As Fuel Costs Rise, Deeper Channels Draw More Ships

by Ship & Bunker News Team
Monday October 29, 2012

A U.S. ports chief says rising bunker prices and increased use of larger post-Panamax ships mean shipping lines will gravitate toward ports with deeper channels, the Associated Press reports.

"Quite simply, in an era of bunker fuel at $700 per tonne, lines are not going to face delays to get in and out of harbors to handle cargo and will gravitate to ports that lessen this risk," said Jim Newsome, state ports authority chief for the U.S. state of South Carolina.

Newsome said these factors give his state an advantage as other Southeastern U.S. ports race to deepen their own channels, projects that are unlikely to be completed before 2017.
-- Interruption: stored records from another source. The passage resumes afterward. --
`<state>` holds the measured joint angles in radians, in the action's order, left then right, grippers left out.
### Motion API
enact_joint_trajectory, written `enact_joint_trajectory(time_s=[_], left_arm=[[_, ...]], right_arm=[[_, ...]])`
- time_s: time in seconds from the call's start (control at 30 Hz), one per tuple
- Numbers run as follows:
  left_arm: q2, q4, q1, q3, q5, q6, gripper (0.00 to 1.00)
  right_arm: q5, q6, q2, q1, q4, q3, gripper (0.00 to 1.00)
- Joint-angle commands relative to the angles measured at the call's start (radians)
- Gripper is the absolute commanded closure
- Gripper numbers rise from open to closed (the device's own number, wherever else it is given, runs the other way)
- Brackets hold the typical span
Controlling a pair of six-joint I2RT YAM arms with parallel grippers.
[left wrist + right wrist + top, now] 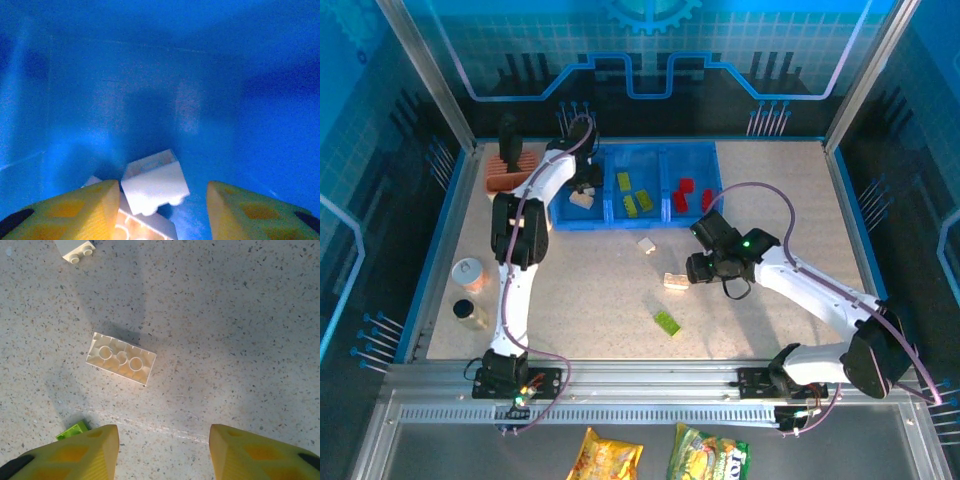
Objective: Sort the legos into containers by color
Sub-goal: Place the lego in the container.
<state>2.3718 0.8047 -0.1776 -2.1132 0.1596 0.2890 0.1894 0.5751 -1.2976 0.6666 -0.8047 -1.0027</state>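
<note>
legos: small rectangular plastic bricks; red bricks point(683, 193) lay in the right compartment, lime green bricks point(631, 197) in the middle one, cream-white bricks point(155, 186) in the left one.
loose on the table: a large cream-white brick point(121, 359) with its hollow underside up, a smaller cream-white brick point(646, 244) beyond it, and a single lime green brick point(668, 322) nearer the arms.
containers: three square compartments of a translucent blue plastic tray point(620, 224) at the far side of the speckled table point(790, 200).
left gripper point(582, 186): sat low in the left compartment, jaws parted and gripping nothing; a cream brick lay loose below them.
right gripper point(164, 440): hovered above the large cream-white brick, jaws partly apart and empty, the brick ahead of the fingers, not between them.
step: apparently a cream drop-off on the left and an approach to a pick on the right.
next move: the right gripper likely had to shift forward, descend astride the brick, close, then carry it to the left compartment once the left arm cleared.
</note>
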Motion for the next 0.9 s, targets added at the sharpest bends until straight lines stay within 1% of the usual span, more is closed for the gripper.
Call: enact_joint_trajectory(time_s=[0.0, 0.2, 0.33, 0.6, 0.87], left_arm=[[-0.136, 0.033, 0.001, 0.027, -0.027, 0.013, 0.50], [-0.270, 0.074, -0.028, 0.095, -0.048, 0.001, 0.49], [-0.371, 0.082, -0.073, 0.180, -0.072, -0.004, 0.49], [-0.519, 0.066, -0.231, 0.353, -0.101, 0.032, 0.48], [-0.569, 0.009, -0.387, 0.500, -0.121, 0.134, 0.43]], right_arm=[[-0.010, -0.017, 0.030, -0.009, -0.061, -0.027, 0.48], [-0.017, -0.026, 0.061, -0.011, -0.093, -0.041, 0.48], [-0.015, -0.026, 0.079, -0.010, -0.106, -0.039, 0.48], [-0.014, -0.026, 0.100, -0.010, -0.122, -0.035, 0.48], [0.000, -0.024, 0.130, -0.010, -0.146, -0.034, 0.48]])
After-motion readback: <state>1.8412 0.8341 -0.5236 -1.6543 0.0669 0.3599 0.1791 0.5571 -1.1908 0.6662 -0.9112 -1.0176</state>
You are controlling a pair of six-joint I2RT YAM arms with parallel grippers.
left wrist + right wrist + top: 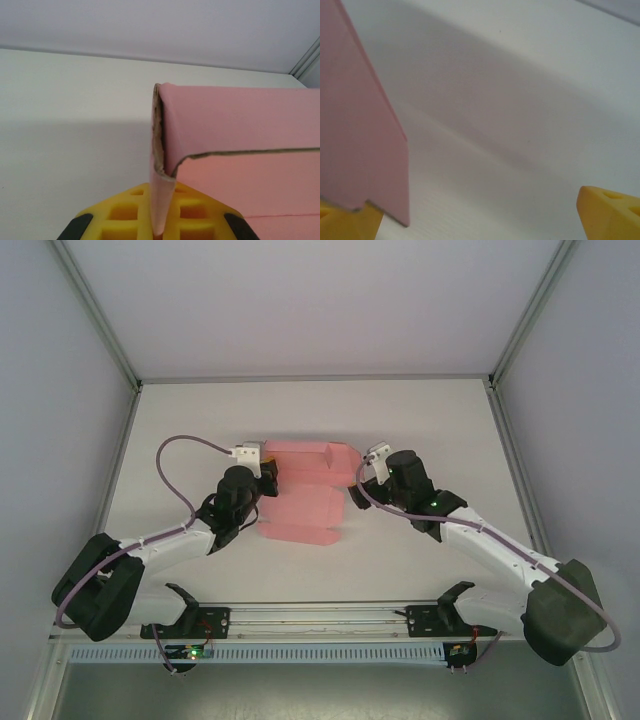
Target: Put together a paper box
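Pink card, partly folded, is the paper box (300,502). It sits on the white surface (200,420) near the middle, directly between the two arms, with one panel lying flat toward the near edge and the far part raised into walls. I judge the job to be mid-fold: the body is taking shape, but the flaps are not tucked and no closed box exists yet. The left end effector (267,472) is clenched on an upright flap at the box's left end. In the left wrist view the thin card edge runs straight down between the yellow fingers (120,217), and a side wall bends away to the right. The right end effector (358,485) is released, its yellow fingers (609,210) spread wide. A pink panel stands just beside the left-hand one, though I cannot tell whether they touch. The next move probably calls for the right side to close on or push that panel inward along its crease while the left keeps the flap steady, gently, since the card would buckle easily. Both arms reach in from the near corners, elbows low and outward, forearms angled toward the centre, wrists facing each other across the box.
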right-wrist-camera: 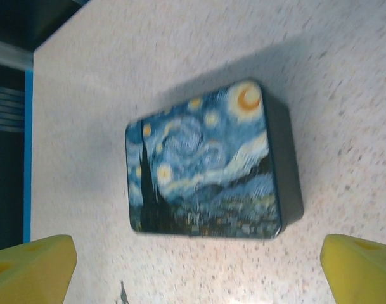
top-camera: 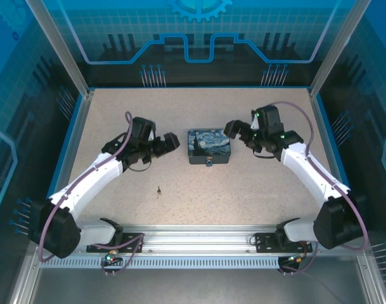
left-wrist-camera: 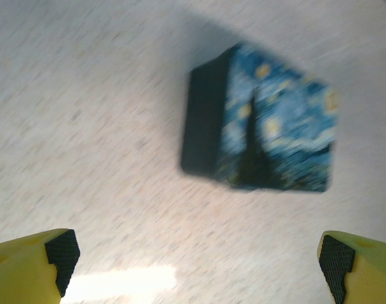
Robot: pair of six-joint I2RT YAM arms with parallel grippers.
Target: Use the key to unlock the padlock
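The left tool [top-camera: 169, 143] and the right tool [top-camera: 238, 134] both gape wide and hold nothing, with the painted tin [top-camera: 209, 144] on the table [top-camera: 256, 190] between them. The small padlock [top-camera: 209, 163] sits against the tin's near wall. The key [top-camera: 158, 190] lies back from the left tool, toward the arm bases

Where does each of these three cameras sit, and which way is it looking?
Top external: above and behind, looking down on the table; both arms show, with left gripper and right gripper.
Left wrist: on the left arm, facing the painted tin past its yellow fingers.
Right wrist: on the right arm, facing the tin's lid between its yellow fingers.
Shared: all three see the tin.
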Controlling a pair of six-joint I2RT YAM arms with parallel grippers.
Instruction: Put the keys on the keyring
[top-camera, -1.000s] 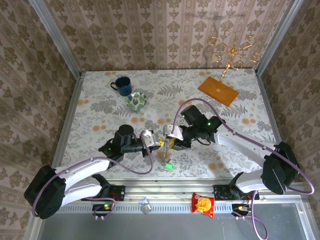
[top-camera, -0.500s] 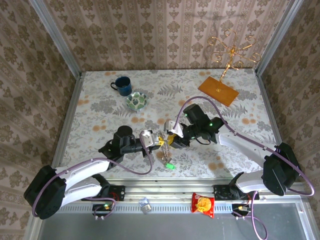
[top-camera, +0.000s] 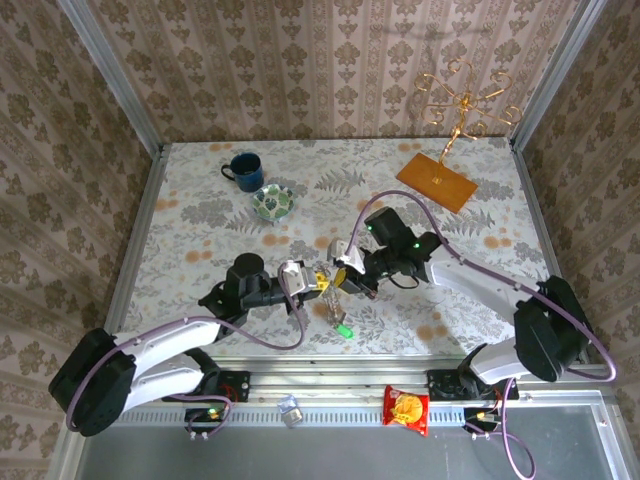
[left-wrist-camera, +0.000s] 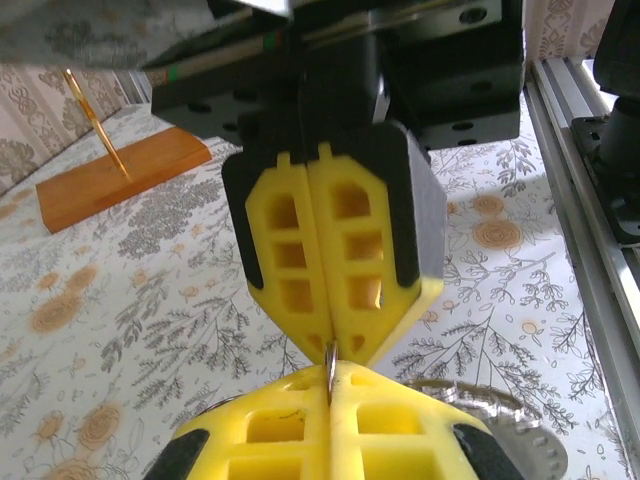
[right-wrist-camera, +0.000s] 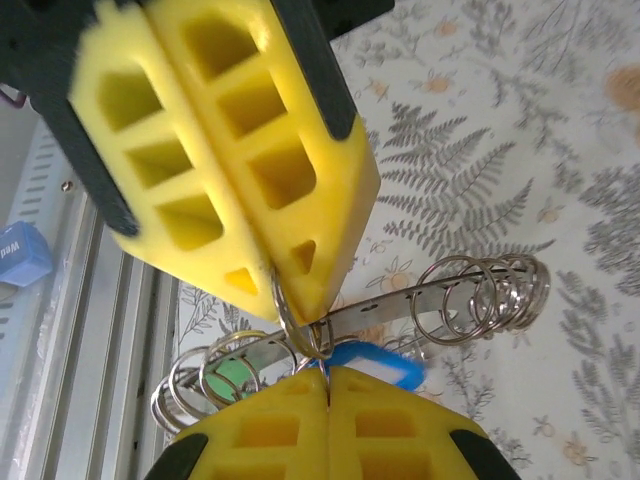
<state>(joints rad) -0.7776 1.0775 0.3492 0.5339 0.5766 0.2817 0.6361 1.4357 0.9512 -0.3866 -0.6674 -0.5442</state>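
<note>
My two grippers meet tip to tip above the table's near middle. The left gripper is shut on a small silvery split ring, the keyring, seen edge-on in its seam. From the right, the right gripper is shut on the same ring's lower edge. Under the ring hang the keys, flat silvery strips carrying several wire rings, with a blue tag and a green tag.
A dark blue mug and a green-patterned bowl stand at the back left. A gold wire stand on an orange board is at the back right. A snack packet lies on the front rail.
The right gripper has moved a little left to the left gripper's tips and shut there. The hanging keys and green tag have swung slightly right.
</note>
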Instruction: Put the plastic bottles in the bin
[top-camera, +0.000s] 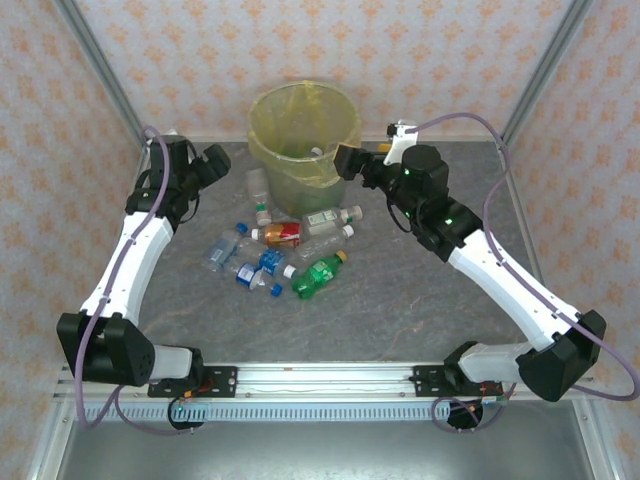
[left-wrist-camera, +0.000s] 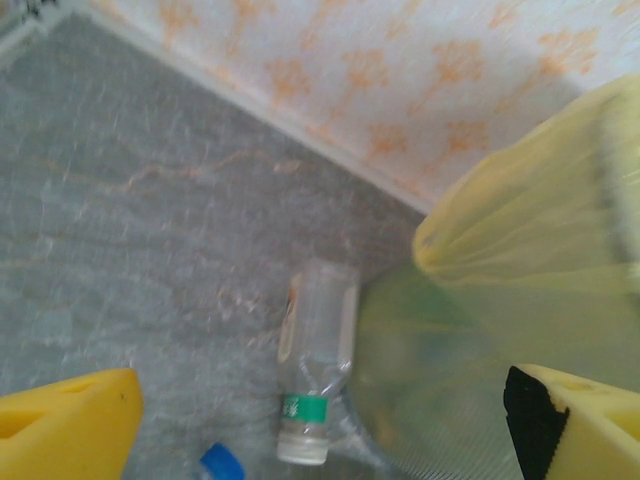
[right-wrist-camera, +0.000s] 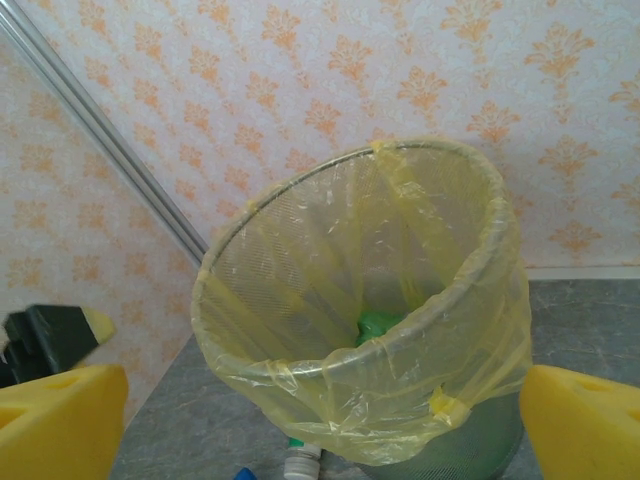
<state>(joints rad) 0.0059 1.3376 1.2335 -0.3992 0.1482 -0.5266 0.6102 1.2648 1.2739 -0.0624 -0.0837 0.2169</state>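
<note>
The bin (top-camera: 303, 140), a mesh bucket with a yellow bag liner, stands at the back of the table. Several plastic bottles lie in front of it, among them a green bottle (top-camera: 320, 275), an orange-labelled bottle (top-camera: 283, 234) and blue-labelled ones (top-camera: 255, 270). My left gripper (top-camera: 215, 165) hovers open and empty left of the bin, over a clear bottle with a green band (left-wrist-camera: 315, 360) that lies against the bin wall (left-wrist-camera: 500, 300). My right gripper (top-camera: 350, 160) hangs open and empty at the bin's right rim (right-wrist-camera: 350, 350). A green bottle (right-wrist-camera: 380, 325) lies inside.
Patterned walls and metal posts (top-camera: 100, 60) close in the table on three sides. A blue cap (left-wrist-camera: 220, 462) lies near the clear bottle. The grey tabletop (top-camera: 420, 300) is bare in front of the bottles.
</note>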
"Lines cannot wait for this and will have to gravitate to a port like Charleston, which offers a significant draft advantage today," he said.

Charleston's harbor is 45 feet deep, and a $300 million project will deepen it to 50 feet so that it can handle even larger container ships.

Shipping lines are increasing their use of larger vessels as the Panama Canal prepares to expand, making their use more practical.

In September, the MSC Beatrice, the largest cargo ship ever to visit any port in North America called at the Port of Long Beach, demonstrating the ability of that port's 76-foot-deep channel to handle a new generation of large vessels.